La 2e banque des Etats-Unis va devoir payer 16 à 17 milliards d'euros d'amende, afin d'éviter des poursuites dans le dossier de la crise des subprimes : c'est la plus grosse amende jamais infligée à une banque américaine.

Après plusieurs mois de négociations avec le département américain de la Justice, la Bank of America a accepté de payer une amende record de 16 à 17 milliards de dollars (12,3 milliards d'euros) pour régler un litige portant sur des prêts toxiques à l'origine de la crise financière de 2008. Le département lui reproche d'avoir commercialisé des placements adossés à des crédits immobiliers fragiles, et qui ont généré des milliards de dollars de perte pour les investisseurs.

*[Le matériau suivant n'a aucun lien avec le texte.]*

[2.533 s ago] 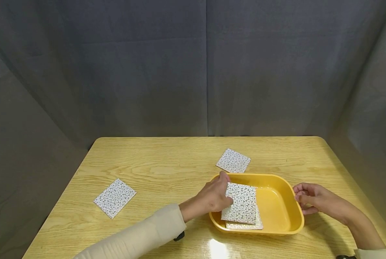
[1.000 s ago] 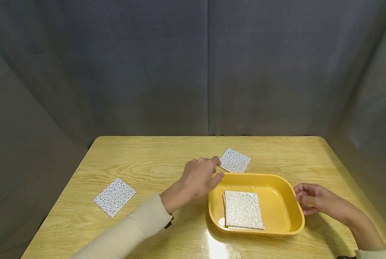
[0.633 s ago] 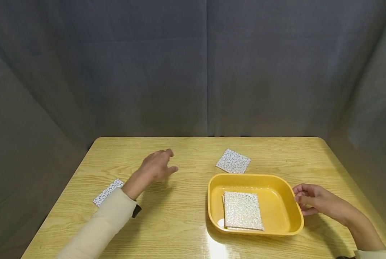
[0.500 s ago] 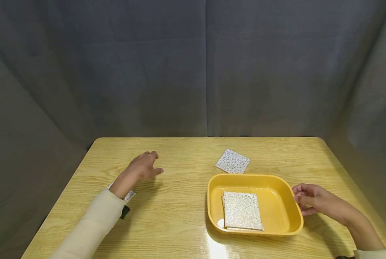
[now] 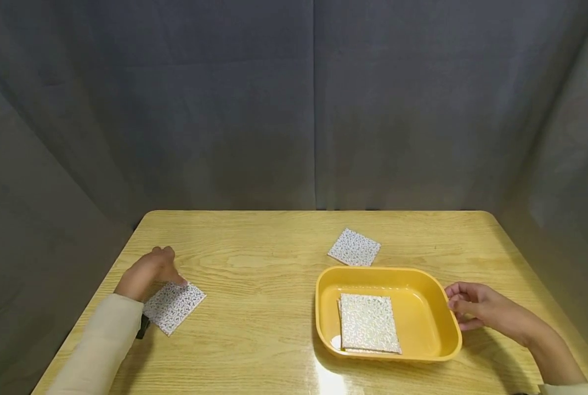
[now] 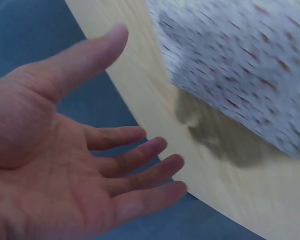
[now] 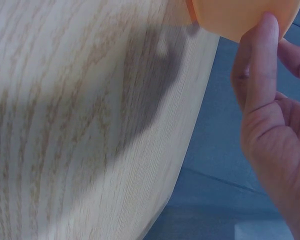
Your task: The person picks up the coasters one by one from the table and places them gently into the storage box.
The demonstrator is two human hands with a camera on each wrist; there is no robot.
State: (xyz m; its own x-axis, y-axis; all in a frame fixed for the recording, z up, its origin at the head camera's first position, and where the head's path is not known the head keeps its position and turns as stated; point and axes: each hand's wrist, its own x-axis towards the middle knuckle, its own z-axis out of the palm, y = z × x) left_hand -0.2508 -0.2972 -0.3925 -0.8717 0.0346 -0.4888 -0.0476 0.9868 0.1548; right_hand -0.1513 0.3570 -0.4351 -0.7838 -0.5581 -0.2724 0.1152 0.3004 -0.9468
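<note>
Halfway-ish, I'd guess: white patterned squares point(image 5: 370, 323) stacked in the rounded yellow plastic tray point(image 5: 419, 329), lower right; one matching square point(image 5: 177, 310) left over at lower left, another loose square point(image 5: 355, 248) right of centre. Left hand point(image 5: 151, 270) spread, empty; right hand point(image 5: 482, 307) pinching the tray.

Hold on upper square point(image 5: 371, 323) released; left hand point(image 5: 148, 270) carried leftward

The upper square, held by the left hand in the earliest view, has been let go inside the yellow tray point(image 5: 418, 323). The left hand has since been drawn out and moved across the tabletop point(image 5: 259, 307). The far-left square point(image 5: 176, 306), fully exposed at first, is now partly overlapped by it.
</note>
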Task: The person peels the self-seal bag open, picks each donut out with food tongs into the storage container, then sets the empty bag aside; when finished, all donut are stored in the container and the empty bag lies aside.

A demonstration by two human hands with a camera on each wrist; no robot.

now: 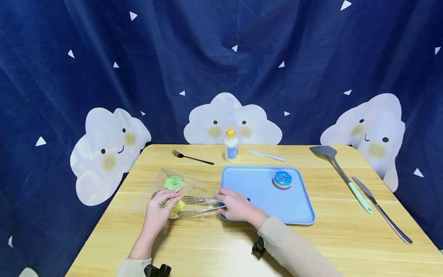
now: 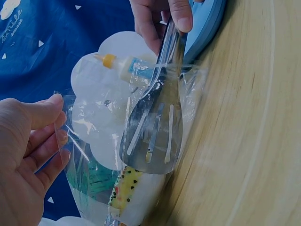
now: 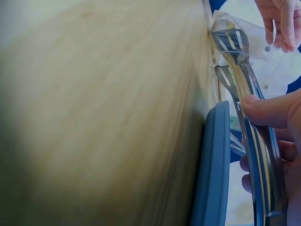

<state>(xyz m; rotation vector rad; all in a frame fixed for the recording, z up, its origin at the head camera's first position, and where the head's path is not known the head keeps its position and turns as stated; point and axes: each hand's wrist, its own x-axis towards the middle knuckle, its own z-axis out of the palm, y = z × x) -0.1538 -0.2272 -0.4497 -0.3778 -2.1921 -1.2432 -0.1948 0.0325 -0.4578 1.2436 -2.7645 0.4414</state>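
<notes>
My right hand (image 1: 238, 206) holds metal serving tongs (image 1: 207, 200) with slotted ends, thumb along one arm. In the left wrist view one slotted end (image 2: 153, 134) shows through clear plastic, close to the yellow doughnut (image 2: 126, 188) with dark specks. My left hand (image 1: 160, 209) pinches the edge of a clear plastic bag (image 2: 75, 136) between thumb and fingers. The yellow doughnut lies by the left fingers, partly hidden by them in the head view. Beyond it, a green doughnut (image 1: 174, 183) shows through the clear plastic.
Right of the bag lies a blue tray (image 1: 257, 184) bearing a blue doughnut (image 1: 282, 179). Behind stand a glue bottle (image 1: 231, 148), a black fork (image 1: 192, 157) and a white knife (image 1: 266, 155). On the right lie a spatula (image 1: 342, 173) and a metal knife (image 1: 382, 211).
</notes>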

Ce règlement à l'amiable, révélé par une source au coeur des négociations, permet à la deuxième banque américaine en termes d'actif d'éviter d'être visée par une plainte au pénal. Il devrait être officialisé la semaine prochaine, et il s'agirait de l'amende la plus élevée jamais infligée à une banque aux Etats-Unis : le record était jusque là détendu par JPMorgan Chase, qui avait accepté de payer 13 milliards de dollars en novembre dernier pour éviter des poursuites pénales, dans un dossier également lié aux crédits immobiliers à risque de subprime.

Plus de 90 milliards de pénalités payés depuis 2012

Dans le détail, la Bank of America devrait verser 9 milliards de dollars en liquide au département de la Justice, à l'Etat et à des agences gouvernementales. Le reste de l'amende sera payé sous forme de mesures en faveur des propriétaires lésés par les pratiques de la banque dans l'immobilier.

Depuis 2012, année du lancement par le ministère de la Justice d'une vaste enquête sur les pratiques des banques américaines en collaboration avec les procureurs des Etats, plus d'une dizaine d'établissements ont payé plus de 90 milliards de dollars en pénalités financières diverses. La Bank of America est l'établissement qui a payé le plus lourd tribut, avec 50 milliards de dollars déjà versés aux autorités et à des investisseurs lésés.